Cellular immune responses of ABO1005 in mouse model. On day 21 post initial immunization, splenic cells from mice (n = 5) were analyzed. (A) Representative pseudo-color plots of cytokine-positive CD4⁺ T cells (A) and CD8⁺ T cells (B). Statistical percentages of cytokine-positive CD4⁺ T cells (C) and CD8⁺ T cells (D). Representative IFN-γ (E)- and IL-2 (F)-secreting cell spots from five splenic samples of each group. Statistical spot-forming units (SFU) of IFN-γ (G)- and IL-2 (H)-secreting cells. *, p ≤ 0.05; **, p ≤ 0.01.

Figure 4

ABO1005 induces proliferation of Tfh and GCB in mouse spleens. On day 21 post initial immunization, splenic cells from mice (n = 5) were analyzed. Representative pseudo-color plots (A,C) and statistical percentages (B,D) of Tfh and GCB cells. **, p ≤ 0.01.

Figure 5

Duration of humoral immunity and effect of pre-administration with rabies-specific immunoglobulin on immunogenicity of ABO1005. (A) Experimental layout of duration study. (B) Duration of humoral immunity in mice. (C) Correlation analysis between RABV-specific IgG titers and VNA titers (n = 137). (D) Experimental layout of study on effect of pre-administration with rabies specific immunoglobulin.
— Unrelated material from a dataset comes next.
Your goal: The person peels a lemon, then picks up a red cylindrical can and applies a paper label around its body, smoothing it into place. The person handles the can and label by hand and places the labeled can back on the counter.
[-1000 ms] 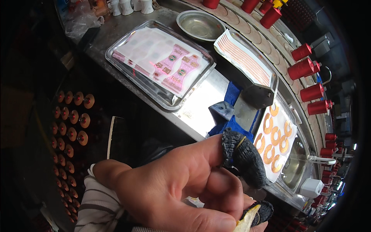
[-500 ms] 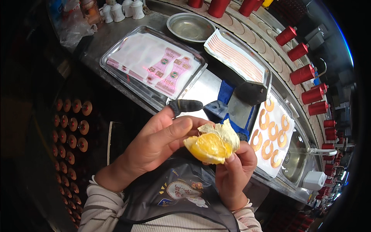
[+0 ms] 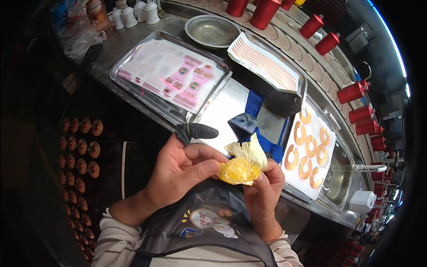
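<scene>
A partly peeled piece of orange (image 3: 240,171) is held between my two hands, in front of my dark apron. Its yellow flesh faces up, and a flap of pale peel (image 3: 250,151) stands away from it on the far side. My left hand (image 3: 180,167) pinches the flesh's left end between thumb and fingers; a black finger cot (image 3: 198,132) covers its raised index finger. On the other side, my right hand (image 3: 265,187) grips the right end, where flesh and peel meet, thumb on the near face. Some fingertips are hidden behind the fruit.
Beyond my hands, a metal tray (image 3: 117,73) holds pink-printed sheets. Blue cloth (image 3: 253,104) lies by a dark metal piece (image 3: 284,103). To the right are a sheet with gold rings (image 3: 307,164) and a sink (image 3: 339,187). A round metal bowl (image 3: 212,31) and red cylinders (image 3: 353,91) stand farther back.
Both hands and the orange have shifted slightly left. The peel flap stands more upright and farther from the flesh. My left thumb has come onto the flesh's left end.
</scene>
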The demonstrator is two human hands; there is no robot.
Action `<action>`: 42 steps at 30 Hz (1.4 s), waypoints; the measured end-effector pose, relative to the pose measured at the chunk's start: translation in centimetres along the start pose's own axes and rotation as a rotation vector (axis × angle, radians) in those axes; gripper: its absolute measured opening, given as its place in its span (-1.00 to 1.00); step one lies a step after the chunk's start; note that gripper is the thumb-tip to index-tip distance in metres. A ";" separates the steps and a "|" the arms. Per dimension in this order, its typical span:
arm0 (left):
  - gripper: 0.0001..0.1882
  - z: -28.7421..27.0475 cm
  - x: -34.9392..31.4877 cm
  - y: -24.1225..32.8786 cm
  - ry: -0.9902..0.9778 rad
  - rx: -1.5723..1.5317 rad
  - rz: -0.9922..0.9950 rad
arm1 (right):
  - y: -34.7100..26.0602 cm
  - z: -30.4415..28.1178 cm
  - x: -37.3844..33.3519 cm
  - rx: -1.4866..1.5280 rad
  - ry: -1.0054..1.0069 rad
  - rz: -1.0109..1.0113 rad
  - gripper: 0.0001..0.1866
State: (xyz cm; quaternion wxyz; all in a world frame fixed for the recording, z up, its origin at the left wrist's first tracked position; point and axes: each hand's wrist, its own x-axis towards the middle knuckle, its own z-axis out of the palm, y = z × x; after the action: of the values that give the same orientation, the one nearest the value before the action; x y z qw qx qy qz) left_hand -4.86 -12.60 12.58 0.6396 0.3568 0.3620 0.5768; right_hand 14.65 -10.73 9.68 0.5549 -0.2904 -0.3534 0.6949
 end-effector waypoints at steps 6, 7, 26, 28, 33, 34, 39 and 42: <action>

Groups of mice (n = 8) were injected I.V. with 2 IU (VNA titers) of rabies hyperimmune serum diluted in PBS buffer or PBS alone, followed by I.M. immunization with two doses of ABO1005. One group (n = 8) of mice received only I.V. injection of rabies hyperimmune serum. (E) RABV-specific IgG titers in sera were measured using ELISA. ns, not significant.

Figure 6

Lyophilized ABO1005 protected Beagle dogs in PEP model. (A) The images of lyophilized vials containing ABO1005. (B) Spherical nanoparticles of lyophilized ABO1005. (C) The comparison of immunogenicity between liquid and lyophilized ABO1005 (0.12 μg per dose on days 0 and 14) in mice (n = 8). (D) The experimental layout of the PEP study. (E) Survival curves of dogs (n = 6). (F) VNA titers of the survived dogs (n = 5~6) on day 60 post initial immunization (challenge). ns, not significant.

Figure 7

The lyophilized ABO1005 vaccine exhibited long-term stability. (A) The size distribution, encapsulation efficiency and mRNA integrity of the cargo encapsulated in lyophilized ABO1005. (B) At storage after months 0 and 12, the immunogenicity changes in lyophilized ABO1005 were determined in mice. ns, not significant.